Work required: The listing below must be reproduced in full, exactly as written.
== Information provided
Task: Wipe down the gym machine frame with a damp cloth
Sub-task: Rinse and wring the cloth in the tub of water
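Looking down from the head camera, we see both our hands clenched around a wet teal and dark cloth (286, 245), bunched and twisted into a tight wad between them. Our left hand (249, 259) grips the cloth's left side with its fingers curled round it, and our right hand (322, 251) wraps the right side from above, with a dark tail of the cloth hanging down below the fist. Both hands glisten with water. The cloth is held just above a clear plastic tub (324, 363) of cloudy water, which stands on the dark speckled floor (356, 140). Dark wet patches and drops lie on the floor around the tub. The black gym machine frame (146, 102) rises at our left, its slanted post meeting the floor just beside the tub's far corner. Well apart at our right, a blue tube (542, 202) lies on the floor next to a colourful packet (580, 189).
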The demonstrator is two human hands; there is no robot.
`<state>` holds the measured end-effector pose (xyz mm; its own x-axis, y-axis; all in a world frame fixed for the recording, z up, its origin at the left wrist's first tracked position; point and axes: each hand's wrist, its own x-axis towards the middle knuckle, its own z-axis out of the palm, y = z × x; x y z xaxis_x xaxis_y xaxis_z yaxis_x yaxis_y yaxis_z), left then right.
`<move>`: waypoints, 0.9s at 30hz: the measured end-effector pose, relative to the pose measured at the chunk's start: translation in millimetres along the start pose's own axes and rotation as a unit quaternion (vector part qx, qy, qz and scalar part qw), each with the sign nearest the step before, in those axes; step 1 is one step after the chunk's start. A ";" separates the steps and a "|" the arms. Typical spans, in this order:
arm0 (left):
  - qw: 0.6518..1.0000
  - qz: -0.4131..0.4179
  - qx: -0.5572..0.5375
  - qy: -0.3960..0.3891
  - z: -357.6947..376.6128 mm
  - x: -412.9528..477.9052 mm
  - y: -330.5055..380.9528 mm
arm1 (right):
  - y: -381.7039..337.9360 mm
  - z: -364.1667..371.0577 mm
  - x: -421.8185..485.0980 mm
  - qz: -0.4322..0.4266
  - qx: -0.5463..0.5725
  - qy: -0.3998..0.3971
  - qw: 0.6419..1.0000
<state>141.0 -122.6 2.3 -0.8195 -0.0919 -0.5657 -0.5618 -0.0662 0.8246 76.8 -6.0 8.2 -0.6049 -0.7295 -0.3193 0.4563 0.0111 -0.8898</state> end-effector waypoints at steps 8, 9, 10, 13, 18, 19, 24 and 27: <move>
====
Response to this exercise:
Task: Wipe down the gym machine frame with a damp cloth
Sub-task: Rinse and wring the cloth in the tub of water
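Looking down from the head camera, we see both our hands clenched around a wet teal and dark cloth (286, 245), bunched and twisted into a tight wad between them. Our left hand (249, 259) grips the cloth's left side with its fingers curled round it, and our right hand (322, 251) wraps the right side from above, with a dark tail of the cloth hanging down below the fist. Both hands glisten with water. The cloth is held just above a clear plastic tub (324, 363) of cloudy water, which stands on the dark speckled floor (356, 140). Dark wet patches and drops lie on the floor around the tub. The black gym machine frame (146, 102) rises at our left, its slanted post meeting the floor just beside the tub's far corner. Well apart at our right, a blue tube (542, 202) lies on the floor next to a colourful packet (580, 189).
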The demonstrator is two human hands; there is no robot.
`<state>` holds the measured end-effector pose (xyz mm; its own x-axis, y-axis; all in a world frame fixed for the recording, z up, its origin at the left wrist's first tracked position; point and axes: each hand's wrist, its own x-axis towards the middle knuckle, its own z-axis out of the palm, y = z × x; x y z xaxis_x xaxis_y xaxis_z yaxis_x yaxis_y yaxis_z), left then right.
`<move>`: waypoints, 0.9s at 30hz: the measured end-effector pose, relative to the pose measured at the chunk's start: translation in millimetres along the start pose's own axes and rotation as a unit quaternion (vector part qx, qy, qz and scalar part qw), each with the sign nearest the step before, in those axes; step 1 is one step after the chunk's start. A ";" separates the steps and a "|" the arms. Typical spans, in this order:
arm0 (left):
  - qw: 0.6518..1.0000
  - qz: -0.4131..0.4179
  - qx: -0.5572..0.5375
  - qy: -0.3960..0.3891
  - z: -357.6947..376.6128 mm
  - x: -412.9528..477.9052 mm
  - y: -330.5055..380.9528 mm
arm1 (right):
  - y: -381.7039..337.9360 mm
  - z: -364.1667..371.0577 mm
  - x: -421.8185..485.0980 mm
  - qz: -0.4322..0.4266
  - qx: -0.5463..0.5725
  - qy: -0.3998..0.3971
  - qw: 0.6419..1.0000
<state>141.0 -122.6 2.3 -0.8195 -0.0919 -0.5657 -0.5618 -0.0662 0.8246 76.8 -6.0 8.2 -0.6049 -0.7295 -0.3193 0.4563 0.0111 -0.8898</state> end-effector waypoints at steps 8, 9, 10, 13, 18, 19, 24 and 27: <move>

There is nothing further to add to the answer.